Eric Radman : a Journal

Blender Scripting

Blender unique as video editor because it runs on nearly any platform and unlike DaVinci Resolve, it does not require a dedicated GPU, and is compatible with Intel GPUs.

Unused Video Files

#
# List video files not used by .blend project
#

import os
import bpy

AllScenes = bpy.data.scenes

movie_ext = ['.MP4', '.mp4', '.MOV', '.mov', '.MKV', '.mkv']
project_path = os.path.dirname(bpy.data.filepath)
files = os.listdir(project_path)
movies = set(filter(lambda fn: os.path.splitext(fn)[1] in movie_ext, files))

project_movies = set()
for scene in AllScenes:
    sequences = scene.sequence_editor.sequences_all
    for seq in sequences:
        if seq.type == 'MOVIE':
            project_movies.add(seq.filepath.strip("/"))

for fn in movies.difference(project_movies):
    print(fn)

Run from the terminal by supplying a .blend file.

#!/bin/sh -eu

scriptdir=$(dirname $0)
blender "$1" --background --python $scriptdir/blender-unused-videos.py

Timelapse

The allows a video strip to be played back at an arbitrary multiple of the original frame rate, but the result is very harsh: each frame is a new cut.
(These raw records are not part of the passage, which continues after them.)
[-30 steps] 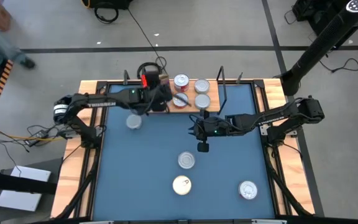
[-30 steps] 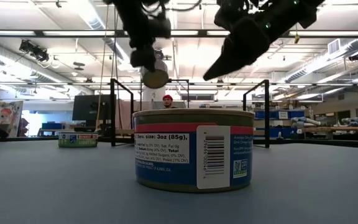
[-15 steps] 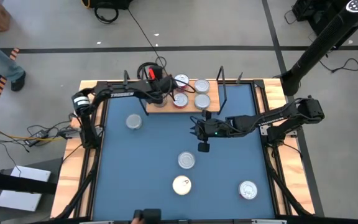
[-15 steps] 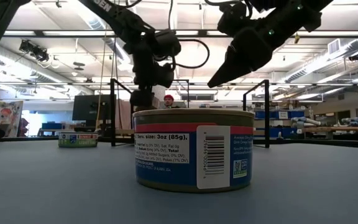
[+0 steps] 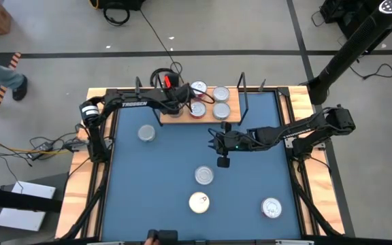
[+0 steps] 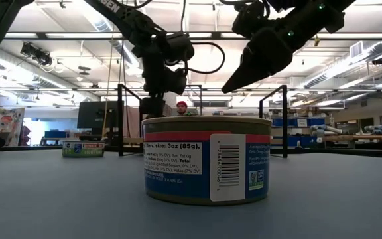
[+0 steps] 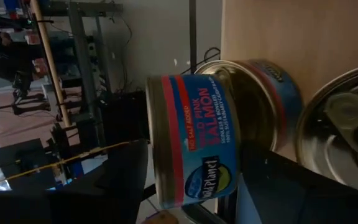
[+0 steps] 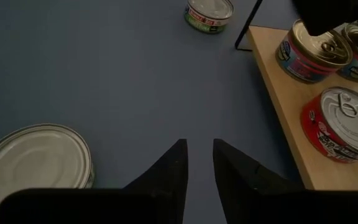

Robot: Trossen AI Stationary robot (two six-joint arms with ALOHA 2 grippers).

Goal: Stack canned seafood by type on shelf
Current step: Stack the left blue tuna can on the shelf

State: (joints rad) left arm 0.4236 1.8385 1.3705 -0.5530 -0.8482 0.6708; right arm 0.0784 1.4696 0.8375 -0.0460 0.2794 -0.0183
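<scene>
The shelf (image 5: 172,116), a light-wood board, lies at the table's far edge with several cans on it. My left gripper (image 5: 184,103) reaches over its left part. In the left wrist view its fingers stand on either side of a blue-and-red salmon can (image 7: 194,124), which sits on another salmon can (image 7: 272,87) on the board (image 7: 291,31). My right gripper (image 5: 222,160) hovers over mid-table, its fingers (image 8: 197,162) a narrow gap apart with nothing between. Loose cans (image 5: 205,175) (image 5: 199,201) (image 5: 271,207) (image 5: 146,133) rest on the blue table. My left gripper has one finger (image 7: 117,180) at the upper salmon can's lid and the other (image 7: 278,186) at its underside, coming in slanting down from the table's left. I cannot tell whether either finger touches the can. The can rests on the can below it.
Black wire frames (image 6: 128,119) (image 6: 274,119) stand at the shelf's two ends. A red can (image 8: 347,124) and silver-topped cans (image 5: 221,94) fill the shelf's right part. A green-labelled can (image 8: 209,14) sits left of the shelf. A person walks beyond the table's left.
My left gripper has come down and toward the table's right, onto the shelf, carrying the salmon can. The can hung tilted above the shelf a second ago and now sits low on the can beneath it. My right arm has kept still.
</scene>
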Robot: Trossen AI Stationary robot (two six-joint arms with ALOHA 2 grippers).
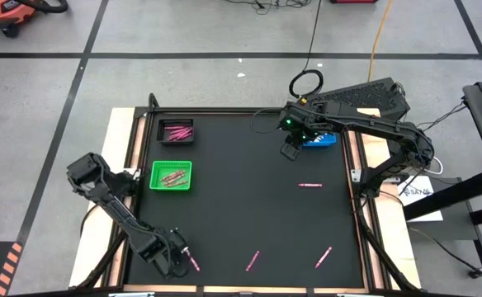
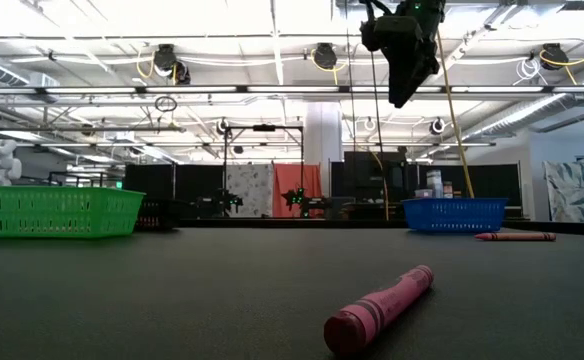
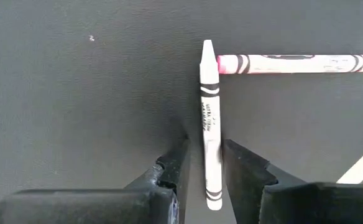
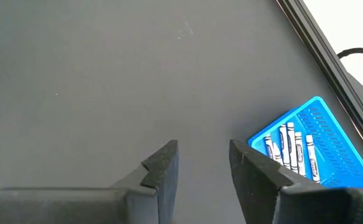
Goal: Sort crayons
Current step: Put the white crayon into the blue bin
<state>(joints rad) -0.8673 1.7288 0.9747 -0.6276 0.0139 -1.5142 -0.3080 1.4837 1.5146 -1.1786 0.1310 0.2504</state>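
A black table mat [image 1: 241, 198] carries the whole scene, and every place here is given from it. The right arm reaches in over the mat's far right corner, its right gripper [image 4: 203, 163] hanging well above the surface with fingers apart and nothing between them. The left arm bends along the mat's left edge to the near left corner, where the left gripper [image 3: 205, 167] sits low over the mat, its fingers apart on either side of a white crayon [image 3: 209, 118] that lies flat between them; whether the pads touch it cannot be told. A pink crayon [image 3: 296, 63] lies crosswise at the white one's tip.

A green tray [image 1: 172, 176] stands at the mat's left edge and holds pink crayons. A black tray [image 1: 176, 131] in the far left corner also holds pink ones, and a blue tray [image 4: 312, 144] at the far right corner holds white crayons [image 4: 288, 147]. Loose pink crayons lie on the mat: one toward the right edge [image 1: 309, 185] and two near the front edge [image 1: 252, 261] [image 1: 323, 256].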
To improve this we can blur several frames together to simulate a slow shutter speed.

# merge 10 frames
in="DSCF1937.MP4"
fn=$(basename $in .MP4)

ffmpeg -y -i $in -c:v huffyuv -vf tmix=frames=10:weights="1 1 1 1 1 1 1 1 1 1" -an blur_$fn.avi
ffmpeg -y -i blur_$fn.avi -c:v huffyuv -filter:v "setpts=0.1*PTS" -an 10x-$fn.avi
rm blur_$fn.avi

One advantage of using the huffyuv CODEC is that proxy generation is not needed.